Why Use USERPRINCIPALNAME()
?
You might wonder why we use USERPRINCIPALNAME() instead of other functions like USERNAME()
or USERCULTURE()
. Let’s explore each of these functions:
- USERPRINCIPALNAME(): This is the correct function when you need to filter data based on a user’s email address. It returns the user’s email address in the format
user@domain.com
, which directly matches the data in the Employee[EmailAddress] column. - USERNAME(): This function returns the username in the format
domain\username
(e.g.,domain\john.doe
). This format is not suitable for matching email addresses. - USERCULTURE(): This function returns the user’s culture (locale) settings (e.g.,
en-US
), which is irrelevant for filtering based on email addresses. - USEROBJECTID(): This returns the unique object ID of the user in Azure Active Directory (a GUID), which is not the same as the user’s email address and cannot be used for email-based filtering.

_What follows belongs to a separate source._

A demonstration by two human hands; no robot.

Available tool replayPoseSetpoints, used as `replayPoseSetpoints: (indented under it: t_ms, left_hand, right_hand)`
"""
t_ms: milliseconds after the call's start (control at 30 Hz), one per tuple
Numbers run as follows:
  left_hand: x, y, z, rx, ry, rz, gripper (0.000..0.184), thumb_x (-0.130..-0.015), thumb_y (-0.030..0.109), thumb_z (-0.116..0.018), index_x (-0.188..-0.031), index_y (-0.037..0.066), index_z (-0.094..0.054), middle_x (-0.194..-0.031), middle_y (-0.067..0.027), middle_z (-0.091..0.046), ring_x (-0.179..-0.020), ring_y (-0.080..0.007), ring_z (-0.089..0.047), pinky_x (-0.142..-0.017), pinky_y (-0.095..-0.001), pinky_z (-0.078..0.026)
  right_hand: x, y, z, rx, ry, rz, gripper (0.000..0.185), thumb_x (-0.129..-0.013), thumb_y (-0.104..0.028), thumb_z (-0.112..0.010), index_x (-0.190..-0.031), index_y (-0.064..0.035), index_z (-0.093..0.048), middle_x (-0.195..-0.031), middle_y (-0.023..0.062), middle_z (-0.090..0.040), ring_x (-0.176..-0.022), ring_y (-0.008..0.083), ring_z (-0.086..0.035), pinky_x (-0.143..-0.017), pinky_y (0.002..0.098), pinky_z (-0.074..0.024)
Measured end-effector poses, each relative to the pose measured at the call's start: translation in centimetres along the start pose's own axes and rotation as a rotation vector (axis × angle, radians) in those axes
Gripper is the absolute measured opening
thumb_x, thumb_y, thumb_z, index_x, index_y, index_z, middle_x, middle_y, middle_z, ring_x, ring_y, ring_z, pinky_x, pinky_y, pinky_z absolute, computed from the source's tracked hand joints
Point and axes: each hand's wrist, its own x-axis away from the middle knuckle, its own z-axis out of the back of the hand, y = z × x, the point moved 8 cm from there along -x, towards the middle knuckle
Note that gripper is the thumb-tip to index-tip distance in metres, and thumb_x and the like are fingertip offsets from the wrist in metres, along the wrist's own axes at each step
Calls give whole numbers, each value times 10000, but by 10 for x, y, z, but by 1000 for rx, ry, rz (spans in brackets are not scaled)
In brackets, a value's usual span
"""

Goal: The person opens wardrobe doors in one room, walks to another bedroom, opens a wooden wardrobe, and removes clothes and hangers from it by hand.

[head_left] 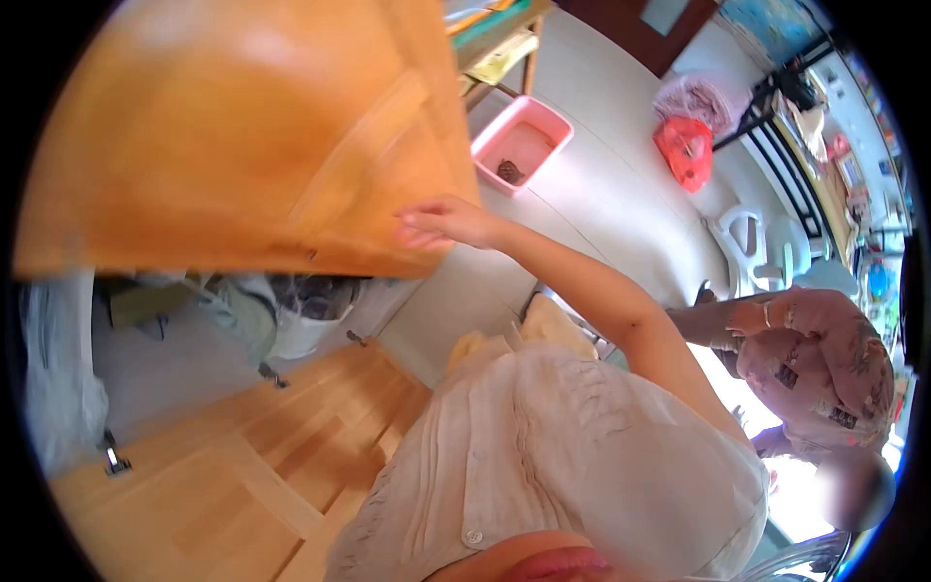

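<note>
My right hand (441, 223) reaches leftward in front of the orange wooden cabinet door (242, 126), near its lower right corner. Its fingers are slightly blurred, loosely bent and apart, with nothing visible between them. Whether the fingertips touch the door cannot be told. Below this door, the cabinet interior shows a white container (308, 330) with dark contents and plastic bags (63, 359). A lighter wooden door (204, 485) with metal hinges lies lower down. My left hand is out of view.
A pink basin (558, 124) holding a small turtle (509, 173) is on the tiled floor. Farther right are a red plastic bag (685, 153), a pink bundle (703, 97) and a white plastic chair (742, 242). Another person (815, 369) is at the right, near cluttered shelves.
</note>
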Motion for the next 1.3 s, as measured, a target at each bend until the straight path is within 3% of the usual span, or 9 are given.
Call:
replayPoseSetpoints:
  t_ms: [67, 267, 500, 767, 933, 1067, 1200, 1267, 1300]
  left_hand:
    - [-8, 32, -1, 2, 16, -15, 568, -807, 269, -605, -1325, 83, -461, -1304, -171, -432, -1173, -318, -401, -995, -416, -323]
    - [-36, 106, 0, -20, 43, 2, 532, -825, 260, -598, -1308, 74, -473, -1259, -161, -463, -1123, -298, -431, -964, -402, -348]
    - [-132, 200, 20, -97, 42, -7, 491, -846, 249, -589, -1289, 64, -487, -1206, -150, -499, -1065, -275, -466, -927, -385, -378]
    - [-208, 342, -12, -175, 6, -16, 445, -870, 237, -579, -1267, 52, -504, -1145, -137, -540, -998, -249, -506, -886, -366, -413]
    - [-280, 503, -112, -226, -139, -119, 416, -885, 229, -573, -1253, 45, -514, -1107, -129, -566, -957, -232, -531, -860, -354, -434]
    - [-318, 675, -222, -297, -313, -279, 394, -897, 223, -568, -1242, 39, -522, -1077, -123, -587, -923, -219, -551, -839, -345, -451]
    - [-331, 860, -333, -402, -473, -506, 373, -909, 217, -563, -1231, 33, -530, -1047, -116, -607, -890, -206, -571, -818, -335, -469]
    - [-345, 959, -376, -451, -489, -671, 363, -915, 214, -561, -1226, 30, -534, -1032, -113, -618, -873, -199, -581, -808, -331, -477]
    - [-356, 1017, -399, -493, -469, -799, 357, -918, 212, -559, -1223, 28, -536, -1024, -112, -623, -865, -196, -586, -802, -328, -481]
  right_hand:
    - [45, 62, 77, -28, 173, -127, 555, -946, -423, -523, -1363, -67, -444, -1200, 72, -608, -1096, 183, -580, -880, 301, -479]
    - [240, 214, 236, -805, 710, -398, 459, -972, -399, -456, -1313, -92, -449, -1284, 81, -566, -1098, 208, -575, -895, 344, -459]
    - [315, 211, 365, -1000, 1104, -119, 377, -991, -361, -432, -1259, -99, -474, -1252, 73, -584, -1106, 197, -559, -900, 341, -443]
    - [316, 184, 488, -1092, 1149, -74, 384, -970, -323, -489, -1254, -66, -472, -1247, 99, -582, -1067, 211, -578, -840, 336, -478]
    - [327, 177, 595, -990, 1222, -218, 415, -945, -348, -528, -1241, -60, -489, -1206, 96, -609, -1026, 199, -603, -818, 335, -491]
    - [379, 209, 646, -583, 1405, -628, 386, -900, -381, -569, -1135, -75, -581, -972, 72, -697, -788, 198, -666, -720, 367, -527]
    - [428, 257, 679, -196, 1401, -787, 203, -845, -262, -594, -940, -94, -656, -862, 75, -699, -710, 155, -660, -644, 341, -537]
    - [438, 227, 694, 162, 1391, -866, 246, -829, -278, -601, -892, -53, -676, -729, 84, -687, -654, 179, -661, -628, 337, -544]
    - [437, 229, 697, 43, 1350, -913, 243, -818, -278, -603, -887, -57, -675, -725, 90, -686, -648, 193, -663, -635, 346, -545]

Best Practices for RLS Implementation
- Testing: Always test your RLS roles using the “View as Role” feature to simulate different users’ perspectives and ensure the filters work correctly.

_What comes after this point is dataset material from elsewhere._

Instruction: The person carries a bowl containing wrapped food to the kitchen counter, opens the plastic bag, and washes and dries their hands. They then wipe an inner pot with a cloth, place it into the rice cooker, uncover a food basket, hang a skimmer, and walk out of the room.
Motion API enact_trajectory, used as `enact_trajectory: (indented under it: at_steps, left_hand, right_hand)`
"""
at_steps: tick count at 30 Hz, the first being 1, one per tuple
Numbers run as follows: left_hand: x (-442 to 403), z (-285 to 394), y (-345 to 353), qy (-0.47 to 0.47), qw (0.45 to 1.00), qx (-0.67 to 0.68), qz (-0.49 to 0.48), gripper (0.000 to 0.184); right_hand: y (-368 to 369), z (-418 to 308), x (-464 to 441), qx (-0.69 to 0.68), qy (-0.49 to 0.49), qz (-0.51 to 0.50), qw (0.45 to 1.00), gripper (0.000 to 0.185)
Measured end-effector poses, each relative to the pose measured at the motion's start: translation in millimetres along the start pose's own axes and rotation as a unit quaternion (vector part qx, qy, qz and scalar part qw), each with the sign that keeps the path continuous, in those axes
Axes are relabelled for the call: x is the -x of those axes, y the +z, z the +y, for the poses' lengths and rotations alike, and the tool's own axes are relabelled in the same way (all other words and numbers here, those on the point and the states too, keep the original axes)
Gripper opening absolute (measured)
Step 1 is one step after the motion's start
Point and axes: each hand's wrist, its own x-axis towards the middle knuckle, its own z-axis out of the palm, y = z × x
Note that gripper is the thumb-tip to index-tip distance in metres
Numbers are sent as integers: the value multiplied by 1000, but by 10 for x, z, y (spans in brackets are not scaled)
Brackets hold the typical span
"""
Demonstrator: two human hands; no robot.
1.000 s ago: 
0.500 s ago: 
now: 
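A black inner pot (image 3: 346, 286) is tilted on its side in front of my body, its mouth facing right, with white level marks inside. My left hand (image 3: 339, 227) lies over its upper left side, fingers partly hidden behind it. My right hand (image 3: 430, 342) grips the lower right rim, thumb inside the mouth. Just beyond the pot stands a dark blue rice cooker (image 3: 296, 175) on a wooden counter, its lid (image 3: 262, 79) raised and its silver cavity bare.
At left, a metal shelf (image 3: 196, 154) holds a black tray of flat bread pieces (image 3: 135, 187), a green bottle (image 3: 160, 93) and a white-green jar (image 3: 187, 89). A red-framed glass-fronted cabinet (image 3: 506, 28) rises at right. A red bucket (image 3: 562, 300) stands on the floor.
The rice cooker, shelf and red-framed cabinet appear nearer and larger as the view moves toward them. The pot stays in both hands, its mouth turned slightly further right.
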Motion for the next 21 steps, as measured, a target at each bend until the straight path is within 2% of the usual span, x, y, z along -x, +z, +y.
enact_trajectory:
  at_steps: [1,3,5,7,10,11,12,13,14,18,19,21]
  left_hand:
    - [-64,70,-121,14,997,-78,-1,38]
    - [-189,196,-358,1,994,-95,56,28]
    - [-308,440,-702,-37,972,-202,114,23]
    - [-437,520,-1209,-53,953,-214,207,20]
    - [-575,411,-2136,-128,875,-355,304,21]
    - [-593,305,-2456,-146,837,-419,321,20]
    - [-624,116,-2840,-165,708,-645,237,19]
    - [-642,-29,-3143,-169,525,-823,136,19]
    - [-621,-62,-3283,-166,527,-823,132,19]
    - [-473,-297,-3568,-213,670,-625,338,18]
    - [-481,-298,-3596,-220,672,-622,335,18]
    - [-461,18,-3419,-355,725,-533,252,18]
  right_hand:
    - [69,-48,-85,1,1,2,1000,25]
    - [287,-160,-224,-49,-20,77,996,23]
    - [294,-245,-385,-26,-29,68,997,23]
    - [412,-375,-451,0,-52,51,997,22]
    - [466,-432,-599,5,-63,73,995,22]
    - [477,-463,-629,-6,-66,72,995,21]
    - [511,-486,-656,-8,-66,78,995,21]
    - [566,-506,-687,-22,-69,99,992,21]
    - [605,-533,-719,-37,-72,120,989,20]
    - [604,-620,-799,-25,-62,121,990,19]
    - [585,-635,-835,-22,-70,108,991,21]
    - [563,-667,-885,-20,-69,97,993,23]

- Dynamic Filtering: For more complex scenarios, you can dynamically filter based on other user attributes like department, region, or role.

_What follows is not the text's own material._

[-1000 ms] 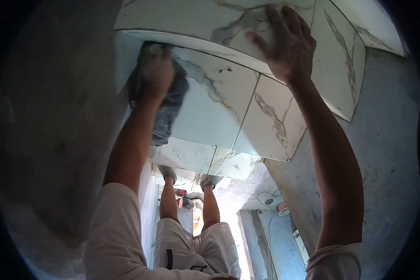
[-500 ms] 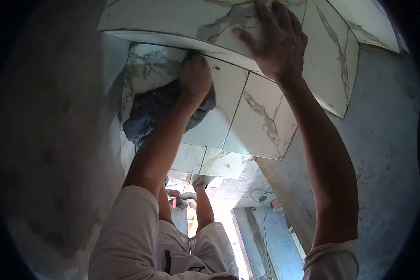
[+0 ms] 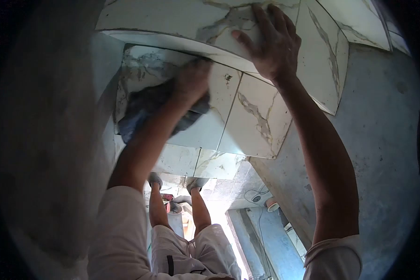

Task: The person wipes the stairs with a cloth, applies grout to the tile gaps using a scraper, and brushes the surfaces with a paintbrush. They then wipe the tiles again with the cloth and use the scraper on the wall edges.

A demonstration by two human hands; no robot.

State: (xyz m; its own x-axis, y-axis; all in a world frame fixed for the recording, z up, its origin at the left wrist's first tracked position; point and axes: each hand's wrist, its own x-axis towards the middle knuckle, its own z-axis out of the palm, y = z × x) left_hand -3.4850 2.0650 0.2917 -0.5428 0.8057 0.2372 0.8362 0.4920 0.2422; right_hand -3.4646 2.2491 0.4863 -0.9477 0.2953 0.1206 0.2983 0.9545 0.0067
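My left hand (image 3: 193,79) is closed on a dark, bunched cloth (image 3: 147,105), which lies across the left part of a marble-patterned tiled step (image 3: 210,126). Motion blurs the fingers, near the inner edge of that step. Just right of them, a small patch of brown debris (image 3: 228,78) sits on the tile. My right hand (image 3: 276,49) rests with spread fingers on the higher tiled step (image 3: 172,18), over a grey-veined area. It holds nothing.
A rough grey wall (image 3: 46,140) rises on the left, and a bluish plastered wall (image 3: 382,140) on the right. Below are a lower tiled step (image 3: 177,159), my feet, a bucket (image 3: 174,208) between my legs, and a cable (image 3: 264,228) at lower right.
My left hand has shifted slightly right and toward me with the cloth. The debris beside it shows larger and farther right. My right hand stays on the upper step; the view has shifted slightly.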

- Security Group: In large organizations, you may prefer using a security group in Azure Active Directory to manage user access instead of filtering based on individual email addresses.
RLS Considerations and limitations
Here are the current limitations for row-level security (RLS) on cloud models:
- If you have already defined roles and rules in the Power BI service, you will need to recreate them in Power BI Desktop.
- RLS can only be defined on semantic models created with Power BI Desktop. To enable RLS for models created in Excel, you must first convert them into Power BI Desktop (PBIX) files.
- Service principals cannot be added to an RLS role, meaning RLS does not apply to apps using a service principal as the effective identity.
- Only Import and DirectQuery connections are supported; live connections to Analysis Services are handled in the on-premises model.
- The “Test as role” and “View as role” features do not work with DirectQuery models that have single sign-on (SSO) enabled.
- These features also only show reports from the semantic model workspace.
- “Test as role” and “View as role” do not support paginated reports.
- If a Power BI report references a row with RLS configured, users may see a message similar to the one for a deleted or non-existing field, which could make the report appear broken to them.
Conclusion
In Power BI, Row-Level Security (RLS) is a powerful feature that allows you to filter data based on the identity of the user. When you need to filter based on a user’s email address, the correct DAX function to use is USERPRINCIPALNAME(). This ensures that employees only see their respective sales data, maintaining data security and privacy.
By implementing RLS properly, you can ensure that each user gets the data relevant to them, providing a personalized experience while maintaining secure access controls.